O Brasil se manteve como principal produtor até 1800. Depois disso, a concorrência do açúcar de beterraba, que surgiu na Europa e do açúcar de Cuba levou o Nordeste do fim do século XIX a uma situação de crise. O mercado interno era pequeno e estava difícil exportar.

Hoje, cem anos depois, houve muita mudança nesse cenário. O mercado interno cresceu, é muito maior que a exportação. A produção principal já não está no Nordeste, está no Centro-Sul, especialmente no estado de São Paulo. O Brasil voltou a ser importante e detém o primeiro lugar da produção mundial e o açúcar hoje garante uma quantidade enorme de empregos em muitas regiões do Brasil.

O CAMPO E AS ARTES


A sociedade super urbanizada em que vivemos continua a sentir uma ligação profunda com a roça, uma certa nostalgia pela vida no campo.

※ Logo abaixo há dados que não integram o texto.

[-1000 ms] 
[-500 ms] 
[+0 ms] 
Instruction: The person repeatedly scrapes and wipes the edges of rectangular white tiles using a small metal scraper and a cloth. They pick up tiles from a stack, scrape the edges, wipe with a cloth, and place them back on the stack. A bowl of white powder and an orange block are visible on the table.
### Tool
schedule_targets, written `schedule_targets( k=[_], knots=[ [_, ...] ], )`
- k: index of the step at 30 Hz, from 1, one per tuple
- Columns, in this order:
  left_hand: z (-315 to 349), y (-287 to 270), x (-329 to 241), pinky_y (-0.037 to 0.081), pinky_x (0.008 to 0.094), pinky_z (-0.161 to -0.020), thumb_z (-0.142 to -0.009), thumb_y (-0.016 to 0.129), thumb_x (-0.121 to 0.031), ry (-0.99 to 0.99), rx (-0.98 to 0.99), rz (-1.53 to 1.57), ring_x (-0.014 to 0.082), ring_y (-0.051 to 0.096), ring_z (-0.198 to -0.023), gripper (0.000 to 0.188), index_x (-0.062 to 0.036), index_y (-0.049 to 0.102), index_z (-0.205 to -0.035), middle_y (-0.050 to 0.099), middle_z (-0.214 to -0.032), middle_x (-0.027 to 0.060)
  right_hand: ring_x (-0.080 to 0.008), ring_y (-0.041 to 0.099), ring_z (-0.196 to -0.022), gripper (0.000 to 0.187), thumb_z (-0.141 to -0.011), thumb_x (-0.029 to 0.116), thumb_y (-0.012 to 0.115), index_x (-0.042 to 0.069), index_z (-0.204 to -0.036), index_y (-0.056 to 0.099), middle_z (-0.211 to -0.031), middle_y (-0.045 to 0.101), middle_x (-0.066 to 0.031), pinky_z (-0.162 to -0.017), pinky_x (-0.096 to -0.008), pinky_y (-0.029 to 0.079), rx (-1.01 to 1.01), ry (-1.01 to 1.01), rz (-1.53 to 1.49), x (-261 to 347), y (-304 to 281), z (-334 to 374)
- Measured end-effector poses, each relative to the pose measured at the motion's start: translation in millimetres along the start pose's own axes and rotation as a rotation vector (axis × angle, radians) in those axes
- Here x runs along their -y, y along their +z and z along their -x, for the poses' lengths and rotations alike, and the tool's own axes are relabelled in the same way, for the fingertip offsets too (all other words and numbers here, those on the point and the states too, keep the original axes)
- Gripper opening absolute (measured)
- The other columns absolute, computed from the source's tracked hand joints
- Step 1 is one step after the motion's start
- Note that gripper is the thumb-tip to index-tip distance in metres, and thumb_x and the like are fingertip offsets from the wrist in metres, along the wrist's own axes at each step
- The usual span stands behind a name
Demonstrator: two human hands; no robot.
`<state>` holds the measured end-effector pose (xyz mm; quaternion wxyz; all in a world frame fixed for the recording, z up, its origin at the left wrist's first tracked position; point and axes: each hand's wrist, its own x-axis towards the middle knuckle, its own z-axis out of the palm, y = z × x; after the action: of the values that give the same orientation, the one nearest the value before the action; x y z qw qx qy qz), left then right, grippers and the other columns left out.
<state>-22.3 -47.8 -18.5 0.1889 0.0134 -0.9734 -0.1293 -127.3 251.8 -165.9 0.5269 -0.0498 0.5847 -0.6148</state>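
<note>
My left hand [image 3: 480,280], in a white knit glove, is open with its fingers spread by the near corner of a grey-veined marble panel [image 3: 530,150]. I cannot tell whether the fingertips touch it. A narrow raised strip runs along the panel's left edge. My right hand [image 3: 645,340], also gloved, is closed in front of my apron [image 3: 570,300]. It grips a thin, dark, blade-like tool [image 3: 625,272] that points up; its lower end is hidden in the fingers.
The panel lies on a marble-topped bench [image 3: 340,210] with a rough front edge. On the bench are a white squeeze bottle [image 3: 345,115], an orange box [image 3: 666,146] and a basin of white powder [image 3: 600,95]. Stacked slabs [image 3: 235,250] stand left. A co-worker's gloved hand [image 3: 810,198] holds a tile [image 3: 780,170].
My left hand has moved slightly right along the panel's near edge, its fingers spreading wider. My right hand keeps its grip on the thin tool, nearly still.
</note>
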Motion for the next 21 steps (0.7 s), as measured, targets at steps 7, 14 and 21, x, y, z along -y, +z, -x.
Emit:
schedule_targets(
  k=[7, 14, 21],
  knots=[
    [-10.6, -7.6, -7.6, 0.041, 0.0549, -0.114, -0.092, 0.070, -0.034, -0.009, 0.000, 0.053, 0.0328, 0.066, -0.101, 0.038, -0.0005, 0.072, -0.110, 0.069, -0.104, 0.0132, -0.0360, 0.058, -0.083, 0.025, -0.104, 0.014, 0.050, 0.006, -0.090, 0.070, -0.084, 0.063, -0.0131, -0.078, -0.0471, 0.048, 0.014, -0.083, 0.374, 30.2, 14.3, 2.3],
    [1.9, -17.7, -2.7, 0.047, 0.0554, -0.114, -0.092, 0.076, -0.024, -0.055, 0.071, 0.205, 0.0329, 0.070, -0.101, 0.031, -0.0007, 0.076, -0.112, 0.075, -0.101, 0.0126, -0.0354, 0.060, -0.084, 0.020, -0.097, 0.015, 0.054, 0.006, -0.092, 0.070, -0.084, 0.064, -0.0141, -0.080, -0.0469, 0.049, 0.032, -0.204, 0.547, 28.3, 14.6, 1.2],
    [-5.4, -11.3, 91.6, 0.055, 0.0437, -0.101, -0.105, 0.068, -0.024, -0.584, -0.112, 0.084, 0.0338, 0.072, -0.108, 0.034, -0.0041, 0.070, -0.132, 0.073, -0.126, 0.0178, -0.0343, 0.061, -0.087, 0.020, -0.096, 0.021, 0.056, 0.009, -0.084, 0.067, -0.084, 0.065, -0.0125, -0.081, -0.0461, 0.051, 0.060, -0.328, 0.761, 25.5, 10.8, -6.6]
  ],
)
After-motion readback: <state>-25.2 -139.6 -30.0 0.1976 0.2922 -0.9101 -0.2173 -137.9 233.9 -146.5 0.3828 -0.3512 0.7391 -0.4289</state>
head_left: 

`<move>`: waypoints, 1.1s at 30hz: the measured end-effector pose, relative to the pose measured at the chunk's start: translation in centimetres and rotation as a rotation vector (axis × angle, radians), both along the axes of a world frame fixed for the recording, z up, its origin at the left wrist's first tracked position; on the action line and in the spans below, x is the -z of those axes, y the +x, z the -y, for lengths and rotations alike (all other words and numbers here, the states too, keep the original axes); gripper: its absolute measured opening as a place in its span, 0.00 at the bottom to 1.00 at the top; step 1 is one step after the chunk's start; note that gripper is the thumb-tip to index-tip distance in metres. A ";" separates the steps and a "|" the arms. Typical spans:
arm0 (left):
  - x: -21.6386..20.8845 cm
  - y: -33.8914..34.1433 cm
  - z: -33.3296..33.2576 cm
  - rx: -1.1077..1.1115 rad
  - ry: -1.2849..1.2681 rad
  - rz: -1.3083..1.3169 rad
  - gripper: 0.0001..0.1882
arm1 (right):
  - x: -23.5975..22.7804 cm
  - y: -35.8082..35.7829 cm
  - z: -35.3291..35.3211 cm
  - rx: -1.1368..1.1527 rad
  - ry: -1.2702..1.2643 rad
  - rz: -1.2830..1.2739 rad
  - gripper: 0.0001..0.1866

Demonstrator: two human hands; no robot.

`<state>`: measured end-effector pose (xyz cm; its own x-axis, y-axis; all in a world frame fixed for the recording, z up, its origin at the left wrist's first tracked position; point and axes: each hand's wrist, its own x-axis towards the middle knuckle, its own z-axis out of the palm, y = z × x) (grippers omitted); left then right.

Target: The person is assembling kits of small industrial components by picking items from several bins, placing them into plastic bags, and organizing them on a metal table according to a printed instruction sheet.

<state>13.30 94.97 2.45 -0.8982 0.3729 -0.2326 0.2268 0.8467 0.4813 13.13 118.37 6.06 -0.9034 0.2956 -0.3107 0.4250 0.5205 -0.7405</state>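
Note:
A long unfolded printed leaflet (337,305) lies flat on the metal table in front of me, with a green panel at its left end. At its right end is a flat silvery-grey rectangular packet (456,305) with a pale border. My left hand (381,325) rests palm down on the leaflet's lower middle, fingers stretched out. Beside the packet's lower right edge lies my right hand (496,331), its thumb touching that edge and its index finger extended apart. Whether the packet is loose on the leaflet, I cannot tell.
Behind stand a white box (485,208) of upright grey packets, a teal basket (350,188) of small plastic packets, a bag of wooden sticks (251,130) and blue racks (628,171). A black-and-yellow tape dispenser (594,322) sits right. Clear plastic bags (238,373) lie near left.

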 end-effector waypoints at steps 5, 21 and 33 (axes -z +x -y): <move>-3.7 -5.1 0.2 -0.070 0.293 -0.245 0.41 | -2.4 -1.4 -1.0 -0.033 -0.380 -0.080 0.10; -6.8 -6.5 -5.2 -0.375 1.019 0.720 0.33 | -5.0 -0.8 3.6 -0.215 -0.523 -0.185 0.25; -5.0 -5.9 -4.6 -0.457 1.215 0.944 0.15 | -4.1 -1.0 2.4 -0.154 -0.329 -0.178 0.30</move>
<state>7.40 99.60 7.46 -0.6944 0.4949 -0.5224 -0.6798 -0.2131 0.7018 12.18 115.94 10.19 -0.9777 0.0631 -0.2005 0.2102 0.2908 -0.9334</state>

Muitas manifestações artísticas importantes têm como tema as relações dos homens com a agricultura, como se vê na literatura de Jorge Amado, de Érico Veríssimo e de Monteiro Lobato, no teatro de Jorge Andrade e nas telas de Portinari.

Nas novelas de televisão, obras voltadas às grandes audiências, são as histórias ligadas ao campo que mais atraem o público, como prova o sucesso das novelas Pantanal, O Rei do Gado e Terra Nostra. Na música popular, expressão artística em que a emotividade aparece mais facilmente, a nostalgia pela vida no campo se demonstra pelo sucesso da música sertaneja nas grandes cidades.

Ao que tudo indica, a cabeça das pessoas coloca na cidade as coisas ligadas ao trabalho, à luta do dia-a-dia e ao dinheiro e coloca no campo as coisas ligadas ao ideal de liberdade, à natureza, às emoções simples do amor pela vida. Em resumo, as pessoas da cidade sentem que o coração da Humanidade está na roça. Isso, naturalmente, abre ótimas oportunidades para os agronegócios ligados ao turismo e ao lazer.

*Otávio Gutierrez é engenheiro agrônomo e produz programetes para rádio e artigos para jornal sobre diversos assuntos de temática agrícola e/ou do agronegócio.